In CUDA, what instruction is used to load data from global memory to shared memory?

I am currently studying CUDA and learned that there are global memory and shared memory.

I have checked the CUDA document and found that GPUs can access shared memory and global memory using ld.shared/st.shared and ld.global/st.global instructions, respectively.

What I am curious about is what instruction is used to load data from global memory to shared memory?
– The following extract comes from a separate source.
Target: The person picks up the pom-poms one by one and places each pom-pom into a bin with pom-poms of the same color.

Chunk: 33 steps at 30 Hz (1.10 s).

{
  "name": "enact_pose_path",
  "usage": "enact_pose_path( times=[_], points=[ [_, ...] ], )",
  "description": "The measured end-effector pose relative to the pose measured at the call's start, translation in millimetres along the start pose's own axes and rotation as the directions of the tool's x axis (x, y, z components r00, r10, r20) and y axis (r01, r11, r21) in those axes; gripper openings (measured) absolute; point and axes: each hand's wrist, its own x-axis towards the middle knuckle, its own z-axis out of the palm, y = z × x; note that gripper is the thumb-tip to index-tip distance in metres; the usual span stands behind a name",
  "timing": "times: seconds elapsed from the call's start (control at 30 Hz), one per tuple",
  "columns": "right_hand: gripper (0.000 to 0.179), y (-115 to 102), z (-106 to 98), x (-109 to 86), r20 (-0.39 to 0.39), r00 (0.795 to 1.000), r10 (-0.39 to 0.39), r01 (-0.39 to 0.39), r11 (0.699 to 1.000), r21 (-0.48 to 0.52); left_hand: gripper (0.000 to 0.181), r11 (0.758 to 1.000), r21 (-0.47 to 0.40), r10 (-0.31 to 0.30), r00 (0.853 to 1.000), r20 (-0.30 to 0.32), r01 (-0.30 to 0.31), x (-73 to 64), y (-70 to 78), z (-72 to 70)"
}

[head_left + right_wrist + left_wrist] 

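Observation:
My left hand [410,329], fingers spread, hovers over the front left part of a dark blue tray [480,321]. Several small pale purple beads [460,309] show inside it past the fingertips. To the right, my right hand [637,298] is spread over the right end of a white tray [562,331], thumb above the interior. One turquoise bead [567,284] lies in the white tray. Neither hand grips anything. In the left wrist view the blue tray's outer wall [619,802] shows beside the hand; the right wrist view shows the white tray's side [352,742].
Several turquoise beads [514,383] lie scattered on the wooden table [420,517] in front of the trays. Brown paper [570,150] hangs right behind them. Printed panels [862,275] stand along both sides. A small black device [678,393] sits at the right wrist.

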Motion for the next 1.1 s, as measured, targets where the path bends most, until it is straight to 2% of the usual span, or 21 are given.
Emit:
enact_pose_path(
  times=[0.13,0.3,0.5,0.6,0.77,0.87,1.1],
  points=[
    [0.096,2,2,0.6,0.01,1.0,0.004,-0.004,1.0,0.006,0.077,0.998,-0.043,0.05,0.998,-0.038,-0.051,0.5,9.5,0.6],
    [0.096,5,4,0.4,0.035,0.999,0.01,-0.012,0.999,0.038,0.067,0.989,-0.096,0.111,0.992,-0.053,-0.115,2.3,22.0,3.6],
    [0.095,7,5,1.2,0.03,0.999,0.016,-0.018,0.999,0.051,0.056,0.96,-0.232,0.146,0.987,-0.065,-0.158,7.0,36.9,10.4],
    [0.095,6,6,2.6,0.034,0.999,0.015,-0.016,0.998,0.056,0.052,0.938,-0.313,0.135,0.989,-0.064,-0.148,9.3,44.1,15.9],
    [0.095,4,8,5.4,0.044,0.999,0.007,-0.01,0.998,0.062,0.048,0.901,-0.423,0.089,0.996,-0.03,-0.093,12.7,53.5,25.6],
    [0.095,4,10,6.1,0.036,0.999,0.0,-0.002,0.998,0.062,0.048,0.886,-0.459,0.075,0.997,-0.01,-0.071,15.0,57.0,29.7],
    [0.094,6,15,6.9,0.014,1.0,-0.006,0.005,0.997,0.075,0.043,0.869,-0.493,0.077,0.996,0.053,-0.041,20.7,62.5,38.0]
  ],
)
It would be great if someone could let me know.

Thanks!

__global__ void my_function(int* global_mem)
{
    __shared__ int shared_mem[10];
    for(int i = 0; i < 10; i++) {
        shared_mem[i] = global_mem[i];  // What instrcuton is used for this load operation?
    }
}

Solution

In the case of

__shared__ float smem[2];
smem[0] = global_memory[0];

Then the operation is (in SASS)

LDG  Rx, [Ry]
STS  [Rz], Rx

To expand a bit more, read https://forums.developer.nvidia.com/t/whats-different-between-ld-and-ldg-load-from-generic-memory-vs-load-from-global-memory/40856/2

Summary:

instruction	meaning
`LDS`	load from shared space
`LDC`	load from constant space
`LDG`	load from global space
`LD`	generic load - space deduced from the supplied address